Información publicada en la página 58 de la sección de Deportes de la edición impresa del día 08 de junio de 2012 VER ARCHIVO (.PDF)
El coche fúnebre con el cadáver del entrenador cántabro abandonó poco antes de las dos de la tarde el tanatorio municipal de Valencia en dirección a Santander. Preciado falleció en la noche del miércoles en un domicilio de la playa de El Perelló como consecuencia de un infarto de miocardio. El cuerpo del técnico fue trasladado en la mañana de ayer al Instituto de Medicina Legal de Valencia, donde se le practicó la autopsia. El Racing ofreció instalar la capilla ardiente en El Sardinero, pero la familia declinó el ofrecimiento. Anoche se organizaron tres concentraciones espontáneas en El Molinón, El Sardinero y el Ciutat de Valencia.

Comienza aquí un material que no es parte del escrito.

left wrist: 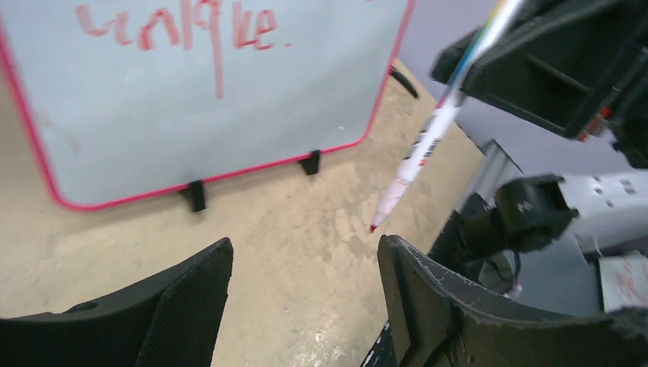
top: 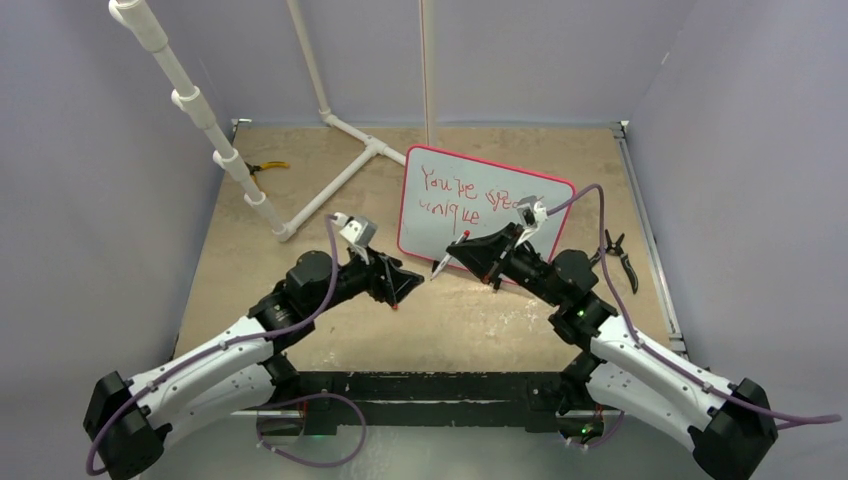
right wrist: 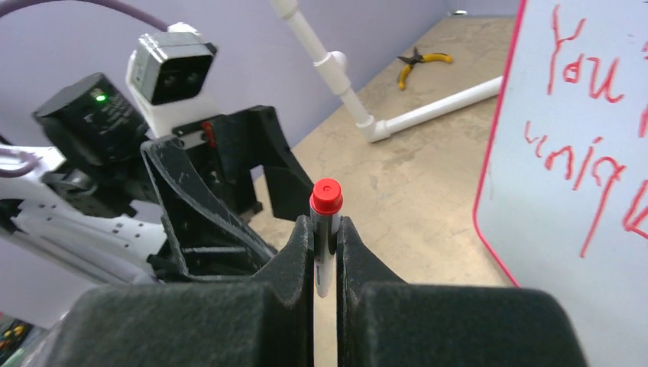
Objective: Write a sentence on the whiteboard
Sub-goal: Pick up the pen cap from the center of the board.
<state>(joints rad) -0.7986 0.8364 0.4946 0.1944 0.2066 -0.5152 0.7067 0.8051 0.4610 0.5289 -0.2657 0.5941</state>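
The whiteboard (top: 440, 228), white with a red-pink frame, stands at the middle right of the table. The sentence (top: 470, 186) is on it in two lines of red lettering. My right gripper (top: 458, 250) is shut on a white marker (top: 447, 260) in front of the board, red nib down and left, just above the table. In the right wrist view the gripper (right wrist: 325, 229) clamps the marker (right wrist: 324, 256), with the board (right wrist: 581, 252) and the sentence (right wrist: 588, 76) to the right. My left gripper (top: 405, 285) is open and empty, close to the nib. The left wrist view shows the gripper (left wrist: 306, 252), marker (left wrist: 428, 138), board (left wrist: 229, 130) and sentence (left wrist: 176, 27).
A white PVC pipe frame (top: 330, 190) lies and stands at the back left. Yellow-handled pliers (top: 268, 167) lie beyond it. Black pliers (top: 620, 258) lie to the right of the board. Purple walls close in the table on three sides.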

El inesperado fallecimiento de Preciado golpeó muy fuerte en el fútbol español, desde la concentración de la selección española en Polonia hasta Astillero, la localidad natal del preparador. Era un técnico muy querido entre los profesionales, una persona que superó con entereza la muerte de su mujer en el 2002; la de Raúl, su hijo pequeño, dos años después en un accidente de moto, y la de su padre hace un año.
PLANTÓN A PITERMAN / Preciado defendió los colores del Racing, Linares, Mallorca, Alavés, Orense y Gimnástica de Torrelavega y comenzó su periplo como entrenador en Tercera División en el último equipo en el que estuvo como futbolista en 1995 y con el que logró el ascenso. También subió al filial del Racing y dirigió al primer equipo santanderino hasta la llegada de Piterman. Le dejó plantado. Era una cuestión de orgullo.
Luego entrenó al Levante (al que ascendió a Primera), Murcia, Racing y Sporting, club donde hizo historia hasta su destitución. Ese día Preciado tuvo que animar a Vega Arango en la rueda de prensa de su adiós. Le sustituyó Javier Clemente, que ayer lloró desconsolado cuando le comunicaron el fallecimiento de su colega y amigo. «Lamento si hice algo mal, seré de este equipo toda la vida. Seré socio del Sporting hasta que me muera. Espero que todos ayuden al club», escribió hace una semana Preciado en su último tuit.